I would like to apply a binning function to the data in a column of a DataFrame, and store the result in a new column which is added to the DataFrame.
Ideally I want to make sure that I can use any custom python function with recursion because the rows in the column could be arrays, and I want to bin each element in every array. I'd also like to do other operations besides just binning the data eventually.
I know that I can add a new column by using withColumn(...)
but I do not know how to properly put in the function that generates data for that new column.
EDIT: This similar question solved part of the issue - creating user defined functions.
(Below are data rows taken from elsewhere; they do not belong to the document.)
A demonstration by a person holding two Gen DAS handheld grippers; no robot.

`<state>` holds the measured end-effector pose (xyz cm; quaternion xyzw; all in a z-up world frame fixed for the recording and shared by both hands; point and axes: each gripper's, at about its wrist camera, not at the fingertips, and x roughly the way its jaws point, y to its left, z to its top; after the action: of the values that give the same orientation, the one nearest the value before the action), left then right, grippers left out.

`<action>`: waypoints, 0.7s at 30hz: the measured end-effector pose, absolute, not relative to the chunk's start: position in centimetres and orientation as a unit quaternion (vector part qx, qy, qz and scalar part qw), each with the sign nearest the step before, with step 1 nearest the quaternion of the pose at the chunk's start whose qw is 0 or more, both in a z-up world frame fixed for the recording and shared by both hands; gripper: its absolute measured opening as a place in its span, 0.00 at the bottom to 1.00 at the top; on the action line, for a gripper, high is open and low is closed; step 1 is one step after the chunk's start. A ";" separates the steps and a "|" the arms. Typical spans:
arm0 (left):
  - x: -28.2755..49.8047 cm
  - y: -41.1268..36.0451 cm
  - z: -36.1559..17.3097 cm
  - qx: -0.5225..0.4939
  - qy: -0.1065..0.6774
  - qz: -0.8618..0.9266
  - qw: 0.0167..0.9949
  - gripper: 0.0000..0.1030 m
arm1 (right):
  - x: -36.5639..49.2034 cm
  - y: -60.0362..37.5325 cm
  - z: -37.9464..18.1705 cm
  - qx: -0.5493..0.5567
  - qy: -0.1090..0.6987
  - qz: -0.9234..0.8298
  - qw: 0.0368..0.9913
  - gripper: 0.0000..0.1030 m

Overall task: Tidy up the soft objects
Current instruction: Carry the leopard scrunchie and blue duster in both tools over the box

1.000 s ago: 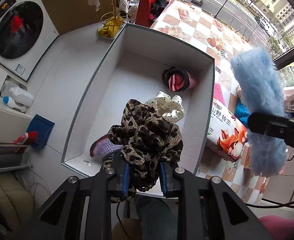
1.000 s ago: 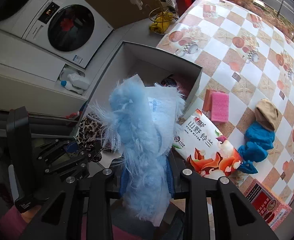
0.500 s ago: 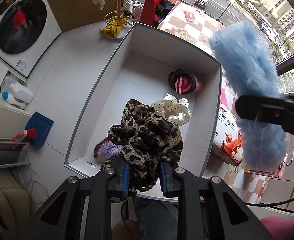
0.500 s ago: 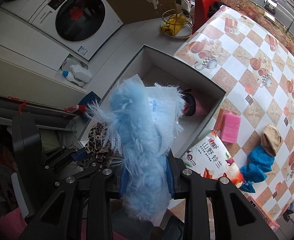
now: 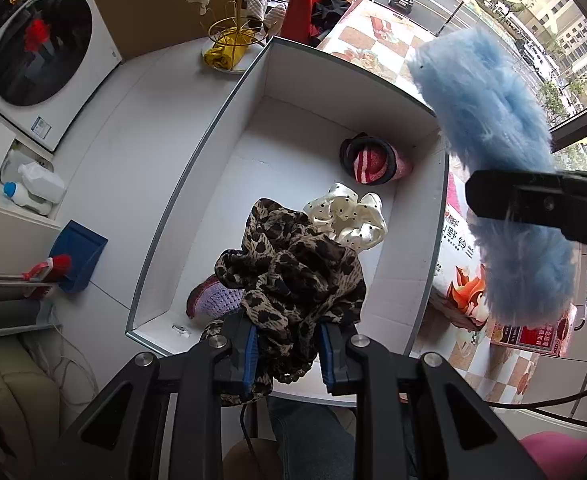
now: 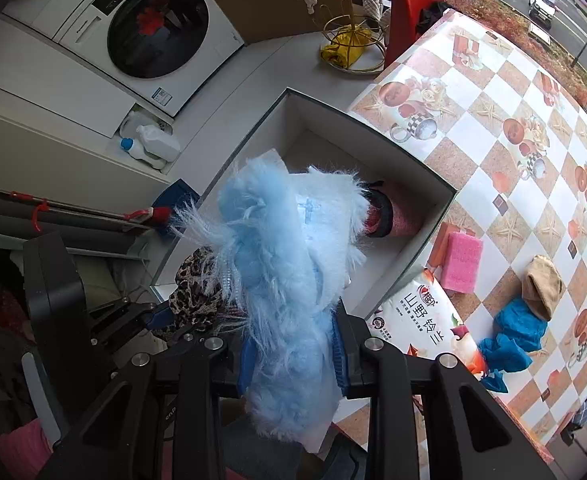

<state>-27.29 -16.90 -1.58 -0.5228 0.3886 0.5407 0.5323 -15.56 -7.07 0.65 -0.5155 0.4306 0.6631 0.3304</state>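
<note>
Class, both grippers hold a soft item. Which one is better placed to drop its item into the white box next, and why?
Left. The left gripper holds the leopard-print cloth above the white box interior. The right gripper holds the blue fluffy item nearer the box's table-side wall.

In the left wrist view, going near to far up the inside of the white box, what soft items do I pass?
Leopard-print cloth clamped in the left gripper → purple knit item → white polka-dot scrunchie → red-striped sock roll near the box far wall.

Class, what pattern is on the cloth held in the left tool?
Leopard print cloth, brown and black; clearest in the left wrist view.
</note>
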 end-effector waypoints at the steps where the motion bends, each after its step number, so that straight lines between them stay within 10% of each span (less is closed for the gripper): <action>1: -27.3 -16.9 -1.6 -0.523 0.389 0.541 0.531 0.26 | -15.7 -7.0 0.6 -0.516 0.429 0.663 0.331 0.31; 21: -26.9 -16.9 -2.1 -0.524 0.397 0.544 0.522 0.27 | -15.8 -6.5 -0.5 -0.521 0.431 0.659 0.330 0.31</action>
<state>-26.94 -16.89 -2.08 -0.5239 0.3969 0.5435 0.5221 -15.81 -6.51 -0.51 -0.5215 0.4308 0.6585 0.3299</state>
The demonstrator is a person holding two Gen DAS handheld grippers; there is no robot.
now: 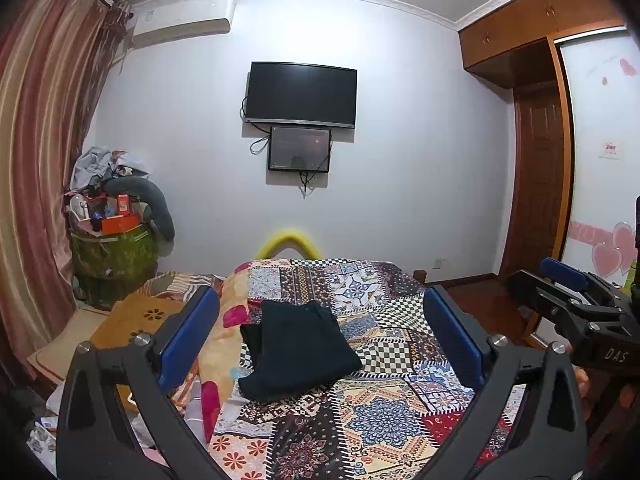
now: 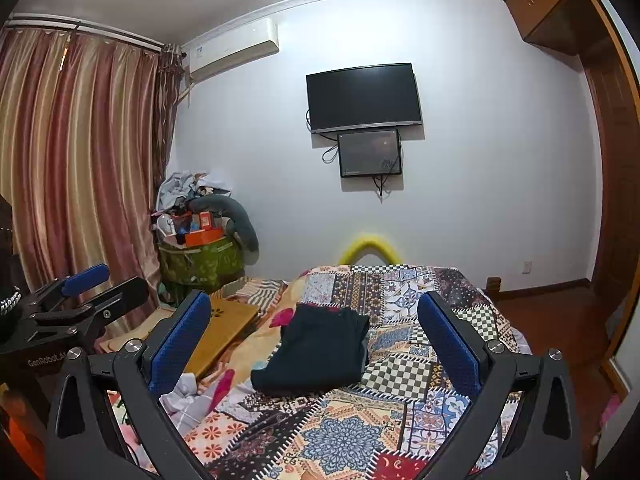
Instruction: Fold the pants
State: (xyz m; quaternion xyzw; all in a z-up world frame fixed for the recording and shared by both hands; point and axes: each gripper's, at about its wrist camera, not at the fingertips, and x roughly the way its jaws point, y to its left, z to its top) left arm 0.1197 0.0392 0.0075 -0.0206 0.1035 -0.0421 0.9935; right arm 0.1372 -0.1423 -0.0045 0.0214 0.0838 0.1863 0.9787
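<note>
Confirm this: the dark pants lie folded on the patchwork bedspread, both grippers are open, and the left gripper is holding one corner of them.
Not quite. The left gripper holds nothing: in the left wrist view its jaws stand wide open above the bed, clear of the pants. The rest stands: the pants lie folded on the patchwork bedspread, and the right gripper is open too.

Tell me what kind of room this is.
A home bedroom, most likely: a bed under a patchwork quilt holds the folded dark pants, a television hangs on the wall, and a built-in wooden wardrobe fills the corner.
</note>
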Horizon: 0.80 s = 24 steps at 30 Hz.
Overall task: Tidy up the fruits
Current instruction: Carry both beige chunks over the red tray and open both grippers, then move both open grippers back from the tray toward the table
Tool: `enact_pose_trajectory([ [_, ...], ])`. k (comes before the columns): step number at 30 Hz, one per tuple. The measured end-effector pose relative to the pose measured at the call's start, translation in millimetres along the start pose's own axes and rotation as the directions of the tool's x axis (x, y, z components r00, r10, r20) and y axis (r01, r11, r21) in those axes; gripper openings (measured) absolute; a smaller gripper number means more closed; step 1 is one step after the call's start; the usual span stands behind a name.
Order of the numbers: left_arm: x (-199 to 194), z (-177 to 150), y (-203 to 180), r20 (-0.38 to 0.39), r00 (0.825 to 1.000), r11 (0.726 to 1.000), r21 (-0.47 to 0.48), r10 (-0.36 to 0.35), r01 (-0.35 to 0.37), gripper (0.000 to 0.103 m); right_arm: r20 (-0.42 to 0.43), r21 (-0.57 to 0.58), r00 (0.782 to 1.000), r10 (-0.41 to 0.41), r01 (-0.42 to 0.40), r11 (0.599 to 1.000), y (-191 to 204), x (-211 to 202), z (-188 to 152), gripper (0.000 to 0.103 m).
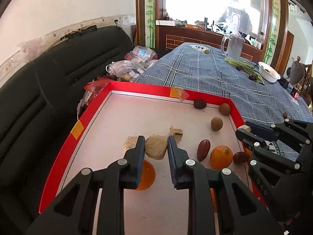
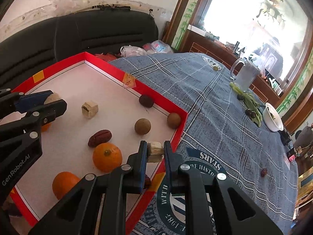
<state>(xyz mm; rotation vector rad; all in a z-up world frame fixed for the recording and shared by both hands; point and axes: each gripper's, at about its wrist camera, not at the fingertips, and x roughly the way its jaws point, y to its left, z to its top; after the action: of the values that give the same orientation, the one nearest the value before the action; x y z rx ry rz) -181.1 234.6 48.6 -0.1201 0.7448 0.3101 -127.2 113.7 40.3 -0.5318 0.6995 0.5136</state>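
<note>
A red-rimmed tray [image 1: 93, 105] [image 2: 109, 66] with a white floor lies on the blue plaid table. My left gripper [image 1: 156, 144] is shut on a beige lump [image 1: 156, 149] and holds it over the tray; it also shows in the right wrist view [image 2: 51, 98]. My right gripper [image 2: 155, 148] is shut on a pale cut chunk [image 2: 155, 151] above the tray's right rim; it shows at the right of the left wrist view [image 1: 243, 130]. In the tray lie oranges [image 1: 221, 157] [image 2: 107, 156] [image 2: 63, 184], red dates [image 1: 203, 149] [image 2: 99, 138], brown round fruits [image 1: 216, 123] [image 2: 142, 126] and pale chunks [image 1: 177, 133] [image 2: 89, 109].
A glass mug [image 1: 233, 47] [image 2: 244, 74], green pods [image 2: 248, 99] and a white bowl [image 1: 269, 71] [image 2: 272, 119] stand far on the table. A loose date [image 2: 263, 172] lies on the cloth. A black sofa [image 1: 39, 90] with plastic bags [image 1: 133, 64] is left of the tray.
</note>
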Motion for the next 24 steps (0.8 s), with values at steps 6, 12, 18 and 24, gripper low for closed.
enact_pose_trajectory([
  [6, -2, -1, -6, 0.002, 1.0, 1.0, 0.026, 0.016, -0.017, 0.026, -0.016, -0.006, 1.0, 0.023, -0.023, 1.0, -3, -1, -2, 0.021],
  [12, -18, 0, -20, 0.07, 0.995, 0.995, 0.071, 0.068, -0.073, 0.056, 0.04, 0.009, 0.999, 0.0, 0.0, 1.0, -10, -16, -4, 0.028],
  [18, -36, 5, -33, 0.127, 0.988, 0.99, 0.097, 0.087, -0.099, 0.058, 0.063, 0.057, 0.998, -0.005, 0.002, 0.998, -27, -24, -7, 0.028],
  [24, -40, 6, -43, 0.13, 0.985, 0.985, 0.116, 0.112, -0.127, 0.058, 0.064, 0.111, 0.998, 0.004, -0.011, 0.994, -43, -27, -10, 0.028],
])
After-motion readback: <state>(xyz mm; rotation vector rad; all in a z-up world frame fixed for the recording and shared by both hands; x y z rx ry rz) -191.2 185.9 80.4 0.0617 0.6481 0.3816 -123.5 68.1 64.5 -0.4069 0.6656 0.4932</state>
However, it does not seem to accept lists as arguments:
def put_number_in_bin(number, bins):
if is_number(number):
number = float(number)
for i, b in enumerate(bins):
if number <= b:
bin_selected = str(i)
break
return bin_selected
else:
return str("NULL")
binning_udf = udf(lambda (x, bins): put_number_in_bin(x, bins), StringType())
bins = [0.0, 182.0, 309.4000000000001, 540.0, 846.0, 2714.0, 5872.561999999998, 10655.993999999999, 20183.062, 46350.379999999976, 4852207.7]
df_augment = df_all.withColumn("newCol1", binning_udf(df_all.total_cost, bins))
The result is this error:
TypeError: Invalid argument, not a string or column: [0.0, 182.0, 309.4000000000001, 540.0, 846.0, 2714.0, 5872.561999999998, 10655.993999999999, 20183.062, 46350.379999999976, 4852207.7] of type <type 'list'>. For column literals, use 'lit', 'array', 'struct' or 'create_map' function.